> WHAT THE TASK REQUIRES: Exact repetition is required: reproduce every line of the data.

> DATA SEGMENT:

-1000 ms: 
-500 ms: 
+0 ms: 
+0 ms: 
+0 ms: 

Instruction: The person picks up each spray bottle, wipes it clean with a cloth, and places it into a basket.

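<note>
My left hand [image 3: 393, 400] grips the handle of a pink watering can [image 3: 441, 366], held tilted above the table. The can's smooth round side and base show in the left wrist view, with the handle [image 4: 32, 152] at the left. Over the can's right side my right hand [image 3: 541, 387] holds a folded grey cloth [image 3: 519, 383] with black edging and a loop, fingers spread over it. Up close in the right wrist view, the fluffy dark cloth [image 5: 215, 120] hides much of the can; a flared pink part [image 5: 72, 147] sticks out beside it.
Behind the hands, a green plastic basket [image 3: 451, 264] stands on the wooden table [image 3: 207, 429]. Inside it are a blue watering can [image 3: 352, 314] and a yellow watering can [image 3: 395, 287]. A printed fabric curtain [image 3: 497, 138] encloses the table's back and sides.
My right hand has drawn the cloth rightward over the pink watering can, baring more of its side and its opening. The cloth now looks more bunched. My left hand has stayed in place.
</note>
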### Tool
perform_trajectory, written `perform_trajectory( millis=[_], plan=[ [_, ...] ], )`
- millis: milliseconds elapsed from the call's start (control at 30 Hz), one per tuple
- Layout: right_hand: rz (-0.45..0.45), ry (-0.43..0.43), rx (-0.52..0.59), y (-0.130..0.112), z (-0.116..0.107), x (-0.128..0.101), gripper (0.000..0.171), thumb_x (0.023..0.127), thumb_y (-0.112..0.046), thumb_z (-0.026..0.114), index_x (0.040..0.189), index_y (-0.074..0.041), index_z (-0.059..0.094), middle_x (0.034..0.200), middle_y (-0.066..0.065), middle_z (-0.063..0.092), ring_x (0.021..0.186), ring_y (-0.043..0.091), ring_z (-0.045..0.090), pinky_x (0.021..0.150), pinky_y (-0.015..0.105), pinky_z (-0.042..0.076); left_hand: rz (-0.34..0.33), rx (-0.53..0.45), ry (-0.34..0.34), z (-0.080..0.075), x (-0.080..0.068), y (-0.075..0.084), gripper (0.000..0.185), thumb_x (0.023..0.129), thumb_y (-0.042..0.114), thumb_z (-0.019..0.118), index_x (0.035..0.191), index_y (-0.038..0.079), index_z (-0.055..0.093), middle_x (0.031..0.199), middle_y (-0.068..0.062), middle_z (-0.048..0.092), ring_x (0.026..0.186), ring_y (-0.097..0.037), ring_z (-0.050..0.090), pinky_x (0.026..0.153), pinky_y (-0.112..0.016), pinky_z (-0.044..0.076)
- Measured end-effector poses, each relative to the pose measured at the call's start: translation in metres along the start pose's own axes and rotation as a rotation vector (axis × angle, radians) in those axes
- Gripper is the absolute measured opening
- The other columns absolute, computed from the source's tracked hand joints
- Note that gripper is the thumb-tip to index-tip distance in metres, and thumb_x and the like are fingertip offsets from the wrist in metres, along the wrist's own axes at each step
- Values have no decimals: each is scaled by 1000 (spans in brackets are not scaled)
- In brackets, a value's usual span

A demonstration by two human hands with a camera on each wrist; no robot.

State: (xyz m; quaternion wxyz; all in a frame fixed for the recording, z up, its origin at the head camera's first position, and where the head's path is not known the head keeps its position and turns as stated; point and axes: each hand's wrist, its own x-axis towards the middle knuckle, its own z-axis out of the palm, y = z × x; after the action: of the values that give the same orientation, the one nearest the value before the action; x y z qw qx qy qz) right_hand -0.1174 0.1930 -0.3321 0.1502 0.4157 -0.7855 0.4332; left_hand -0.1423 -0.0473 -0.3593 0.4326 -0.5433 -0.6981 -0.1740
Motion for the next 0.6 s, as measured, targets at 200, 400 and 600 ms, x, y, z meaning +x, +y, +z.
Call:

> OUTPUT OF THE TASK:
-1000 ms: 
-500 ms: 
+0 ms: 
+0 ms: 
+0 ms: 

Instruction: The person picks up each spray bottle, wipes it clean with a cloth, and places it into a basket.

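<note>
My left hand [image 3: 393, 400] grips the handle of a pink watering can [image 3: 441, 366], held tilted above the table. The can's smooth round side and base show in the left wrist view, with the handle [image 4: 32, 152] at the left. Over the can's right side my right hand [image 3: 541, 387] holds a folded grey cloth [image 3: 519, 383] with black edging and a loop, fingers spread over it. Up close in the right wrist view, the fluffy dark cloth [image 5: 215, 120] hides much of the can; a flared pink part [image 5: 72, 147] sticks out beside it.
Behind the hands, a green plastic basket [image 3: 451, 264] stands on the wooden table [image 3: 207, 429]. Inside it are a blue watering can [image 3: 352, 314] and a yellow watering can [image 3: 395, 287]. A printed fabric curtain [image 3: 497, 138] encloses the table's back and sides.
My right hand has drawn the cloth rightward over the pink watering can, baring more of its side and its opening. The cloth now looks more bunched. My left hand has stayed in place.
</note>
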### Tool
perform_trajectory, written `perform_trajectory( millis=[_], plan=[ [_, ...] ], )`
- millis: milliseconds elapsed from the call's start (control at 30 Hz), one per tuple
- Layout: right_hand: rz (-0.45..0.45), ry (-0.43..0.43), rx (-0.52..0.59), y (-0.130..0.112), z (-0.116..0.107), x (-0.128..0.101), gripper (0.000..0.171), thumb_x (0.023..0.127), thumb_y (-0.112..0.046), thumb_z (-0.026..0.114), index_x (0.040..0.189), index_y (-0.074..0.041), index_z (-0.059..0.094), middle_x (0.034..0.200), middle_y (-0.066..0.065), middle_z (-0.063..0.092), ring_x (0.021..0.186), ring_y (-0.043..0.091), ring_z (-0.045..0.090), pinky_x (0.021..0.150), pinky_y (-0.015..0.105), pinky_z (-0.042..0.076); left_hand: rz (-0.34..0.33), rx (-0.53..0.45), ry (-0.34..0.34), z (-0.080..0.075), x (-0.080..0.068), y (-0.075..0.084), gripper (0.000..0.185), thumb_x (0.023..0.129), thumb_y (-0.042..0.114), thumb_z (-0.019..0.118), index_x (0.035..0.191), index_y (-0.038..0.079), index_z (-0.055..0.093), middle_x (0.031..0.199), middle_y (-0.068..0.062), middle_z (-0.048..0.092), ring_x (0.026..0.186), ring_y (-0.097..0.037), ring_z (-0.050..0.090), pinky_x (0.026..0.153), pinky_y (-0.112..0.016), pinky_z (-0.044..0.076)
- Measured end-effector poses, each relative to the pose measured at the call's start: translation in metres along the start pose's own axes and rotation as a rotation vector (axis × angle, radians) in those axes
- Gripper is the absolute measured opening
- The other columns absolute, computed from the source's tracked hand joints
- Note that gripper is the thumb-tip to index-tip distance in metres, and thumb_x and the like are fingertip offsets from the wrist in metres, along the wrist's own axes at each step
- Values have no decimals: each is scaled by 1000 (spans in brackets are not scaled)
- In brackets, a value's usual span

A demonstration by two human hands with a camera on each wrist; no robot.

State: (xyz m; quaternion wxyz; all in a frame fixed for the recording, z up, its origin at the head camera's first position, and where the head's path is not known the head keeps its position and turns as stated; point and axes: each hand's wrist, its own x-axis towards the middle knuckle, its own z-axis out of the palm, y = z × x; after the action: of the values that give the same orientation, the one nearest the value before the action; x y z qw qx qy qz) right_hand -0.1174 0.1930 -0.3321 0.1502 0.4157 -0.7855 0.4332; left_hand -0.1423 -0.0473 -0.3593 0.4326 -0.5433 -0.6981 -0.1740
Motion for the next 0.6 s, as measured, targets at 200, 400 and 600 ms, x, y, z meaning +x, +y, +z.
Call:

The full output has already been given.